Брадлоу выдохнул сквозь стиснутые зубы и хотел взять деньги, но чья-то большая рука оказалась проворнее. Это Корнуолл рванулся вперед и накрыл мешочек своей лапой. Спрятав деньги в складках плаща, похожего на сложенный шатер, он медленно обошел стол и встал позади Крауча.
— Желаешь сказать последнее слово, Сэм? — спросил Брадлоу с совершенно бесстрастным видом.
Вскинув голову, он смотрел на Крауча в гробовой тишине.
Почуяв неладное, Крауч напрягся и смерил взглядом каждого из собравшихся. Он ощущал, как Корнуолл дышит ему в затылок. Краучу пришло в голову, что он единственный человек в комнате, которого здесь свободно называют по имени. Сам он знал собравшихся только по фамилиям — Брадлоу, Бейкер, Корнуолл и теперь Торнтон. Рука потянулась к заткнутому за пояс пистолету.
— Только то, что вы без меня далеко не уйдете. Говорю вам, да поможет мне Бог, наши темные переулки — это детские забавы по сравнению с тамошними дикими порядками.
— Traidor, — сказал Торнтон, что по-испански значит «предатель».
Мощный удар по затылку свалил Крауча со стула, моментально ослепив его. Он чувствовал, как Корнуолл шарит у пояса, а потом вытаскивает у него пистолет.
Крауч лежал на полу, в висках пульсировала жгучая боль. Он-то прекрасно осознавал жесткие условия существования в Новой Англии, невыносимую суровость природы, странное, грубое упрямство и неестественную гордость ее жителей, ежедневный всепоглощающий страх людей перед внезапным нападением дикарей. Взглянув на изысканную одежду Торнтона, он с горечью хмыкнул.

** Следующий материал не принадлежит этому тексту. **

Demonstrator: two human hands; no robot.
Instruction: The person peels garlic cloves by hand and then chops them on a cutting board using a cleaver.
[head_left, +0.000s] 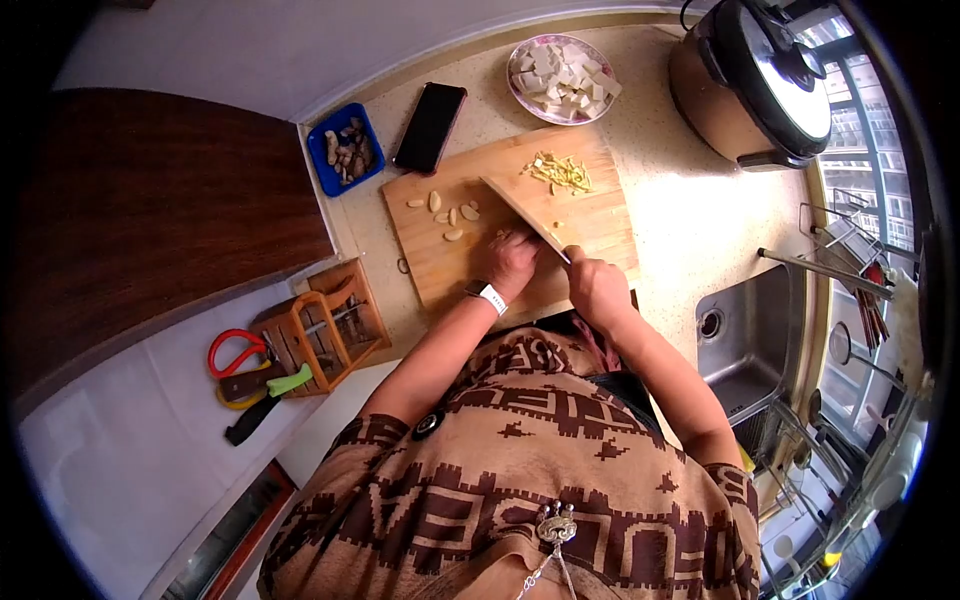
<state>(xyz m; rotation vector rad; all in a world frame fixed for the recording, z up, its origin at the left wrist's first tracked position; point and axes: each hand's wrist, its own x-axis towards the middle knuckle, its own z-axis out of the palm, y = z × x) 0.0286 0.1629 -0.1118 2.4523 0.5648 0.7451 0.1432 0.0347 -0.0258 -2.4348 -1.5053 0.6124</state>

Голос Брадлоу доносился до него, как сквозь вату, урывками:
— Ты, конечно, можешь смеяться, Сэм, но глупо было якшаться с испанцами.
Крауч смутно разглядел очертания башмаков Бейкера, остановившихся на уровне его глаз, и большой кожаный мешок, который тот поставил у его головы.
— Но еще хуже, — закончил Брадлоу, — брать одновременно и деньги Блада. Интересно, какие секреты ты им передал?
Бейкер опустился на колени рядом с Краучем и начал извлекать из мешка инструменты заплечных дел мастера: блестящие острые вилы, штыри и коробочки, набитые гвоздями. Склонив набок голову, он обратился к Краучу почти с сочувствием:
— Ну что, начнем?
Марта сидела и смотрела на красную книгу в кожаном переплете, которую держала в руках. Последние слова, написанные ее нетвердой рукой, сливались или расползались на бессмысленные завитушки, грозившие и вовсе сползти со страницы. Пейшенс дала ей эту книгу несколько дней назад, чтобы учитывать расход и приход, думая вывести ее из состояния полной апатии, в которую Марта погрузилась с того дня, как на нее напали волки.
Вручая ей книгу, Пейшенс сказала с неестественно веселым видом:
— Даниэль отдал за эту книгу целый мешок трески. Смотри, какая она красная, прямо как кардинальская камилавка. На редкость хороша, правда? И посмотри, как цвет держится. Даже если возьмешь потными руками, и то не красится.
Но Марта не тронула книгу и никак не отреагировала на слова кузины — она безразлично сидела и смотрела в огонь. Тогда Пейшенс осторожно положила книгу ей на колени и на цыпочках вышла из комнаты.
Марта вновь взглянула на страницы и смогла даже разобрать слова:
«Получено сегодня. Письмо от Даниэля, написанное приходским священником в Молдене. Даниэль занят гужевыми перевозками по побережью от Бостона до Кейп-Энна. Вернется в мае и привезет с собой три штуки английского черного сукна с шелковистой отделкой двойной ширины, хлопковые фитили, один новый топор, кожу для упряжи, молодого петуха, потому что наш уже стареет и не столь охоч до кур...»
Внезапно у Марты появилось желание записывать самые обыденные вещи. Последние слова « охоч до кур » так и вертелись у нее в голове, словно эхо. Детские воспоминания о кружащихся перьях насмерть перепуганных куриц в курятнике пробудили еще одно, тягостное воспоминание о человеке, наклонившемся над ней и делавшем что-то ужасное, что и вызвало птичий переполох. У этого человека она когда-то жила. Она поняла тогда, что Бога в его бесконечном бытии никогда не отыщешь в том узком пространстве, куда заткнули испуганного ребенка. Марта смотрела, как чернила капают с пера, занесенного над страницей. Стряхнув мрачные мысли, она вновь макнула перо в чернильницу и продолжила: «Мужчины из молитвенного дома в Биллерике только и говорят что о Томасе и о волках. Женщины судачат о моем городском платье».